Despite the necessity to ventilate the lungs of cats in the PF group, arterial blood pressure was better maintained. Propofol-fentanyl anaesthesia is better for surgery in injured cats providing the means to impose IPPV are available.

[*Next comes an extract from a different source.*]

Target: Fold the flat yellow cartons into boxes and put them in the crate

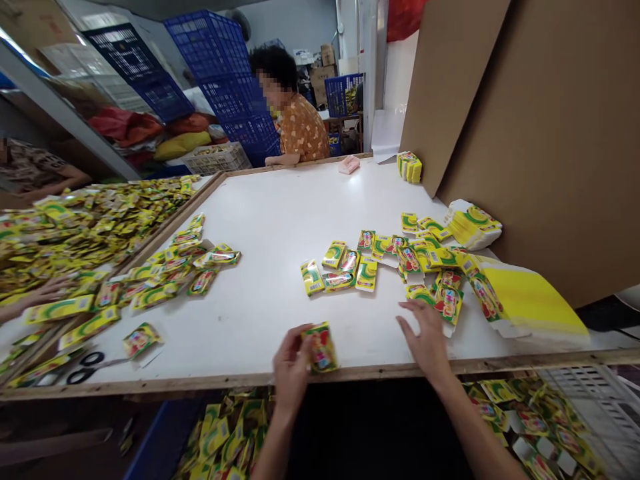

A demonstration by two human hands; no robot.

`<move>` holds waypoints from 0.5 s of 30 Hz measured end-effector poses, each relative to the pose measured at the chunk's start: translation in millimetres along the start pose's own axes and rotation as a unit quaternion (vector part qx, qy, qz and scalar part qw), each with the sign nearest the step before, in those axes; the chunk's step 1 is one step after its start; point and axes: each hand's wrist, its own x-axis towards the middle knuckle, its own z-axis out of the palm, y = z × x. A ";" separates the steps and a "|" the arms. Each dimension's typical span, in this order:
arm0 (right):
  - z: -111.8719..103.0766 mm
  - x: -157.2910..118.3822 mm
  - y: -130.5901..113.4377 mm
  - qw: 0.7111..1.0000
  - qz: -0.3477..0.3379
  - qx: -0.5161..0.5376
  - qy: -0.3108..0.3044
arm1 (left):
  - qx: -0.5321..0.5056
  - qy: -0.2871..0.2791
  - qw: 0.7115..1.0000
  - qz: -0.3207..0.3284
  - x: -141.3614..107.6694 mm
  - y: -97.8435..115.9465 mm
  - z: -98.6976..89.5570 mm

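Near the table's front edge, my left hand (293,363) grips a small yellow, green and red box (321,347) between thumb and fingers. To the right, my right hand (424,333) has its fingers apart and holds nothing; its fingertips are close to a loose pile of similar boxes (433,257). Between and beyond my hands, several boxes (340,279) lie flat on the white table (265,220). A fanned stack of flat yellow cartons (530,297) spreads along the right side.
Scissors (85,367) and scattered boxes (190,260) lie at the left, by a wooden divider (165,233) with a large heap beyond. A person (303,127) sits across the table. Cardboard sheets (540,147) stand at the right. Filled crates (160,440) are below the front edge.
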 end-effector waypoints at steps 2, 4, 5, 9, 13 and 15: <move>-16.4 2.1 21.6 0.993 0.012 -0.107 0.046 | 0.059 0.055 0.997 -0.007 -0.6 7.4 -41.2; -28.9 4.4 41.0 0.982 0.025 -0.178 0.060 | 0.164 0.108 0.980 0.009 -2.0 14.4 -81.0; -33.4 6.0 48.3 0.978 0.025 -0.199 0.057 | 0.220 0.139 0.965 0.027 -3.1 17.5 -97.3; -45.0 17.7 53.4 0.974 0.016 -0.219 0.059 | 0.321 0.229 0.913 0.104 -9.1 25.0 -120.4; -50.5 27.2 20.6 0.986 0.043 -0.104 0.122 | 0.274 0.170 0.935 0.150 -15.3 17.5 -76.5; -44.8 25.1 -2.5 0.989 0.086 0.018 0.122 | 0.233 0.087 0.954 0.166 -19.1 9.2 -38.2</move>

比较异氟烷-芬太尼(IF)和丙泊酚-芬太尼(PF)麻醉用于受伤猫手术时的血流动力学和呼吸变量。
前瞻性、随机、对照临床研究。
33只客户拥有的接受骨科手术的受伤猫。
麻醉前用药为静脉注射咪达唑仑1mg/kg、布托啡诺0.4mg/kg和氯胺酮2mg/kg。用丙泊酚(P)诱导麻醉,并维持如下:(a)芬太尼(F)以0.02mg/kg·小时⁻¹的速率持续输注(CRI)和异氟烷(初始呼气末浓度为1%),(b)芬太尼CRI(剂量同前)和七氟烷(初始呼气末浓度为2%),或(c)丙泊酚CRI(12mg/kg·小时⁻¹)。三种技术均给予至达到手术麻醉效果。记录心率和心律(心电图)、平均动脉血压、呼吸频率、潮气量和呼气末二氧化碳浓度。在镇静前、镇静后及麻醉结束时进行静脉血气分析。在麻醉前、麻醉结束时及麻醉后24小时评估血液化学和血细胞计数。比较IF组和PF组麻醉猫记录的变量。
平均呼气末异氟烷浓度为1.19±0.19%。丙泊酚输注速率为11.4±0.8mg/kg·小时⁻¹。两组心率无显著差异;未记录到心律失常。在皮肤切开时(p = 0.01)、无强烈手术刺激的手术期间(p < 0.01)和有强烈手术刺激的手术期间(p = 0.01),IF组猫的平均动脉血压显著更低。IF组11只猫中有9只明显低血压(34 - 49mmHg),而PF组11只猫中有7只轻度低血压(49 - 59mmHg)。IF组11只猫中有1只,PF组11只猫中有9只需要间歇性正压通气(IPPV)以维持呼气末二氧化碳水平低于6.66kPa(50mmHg)。
尽管PF组的猫需要进行肺通气,但动脉血压维持得更好。如果有进行IPPV的手段,丙泊酚-芬太尼麻醉对受伤猫的手术更好。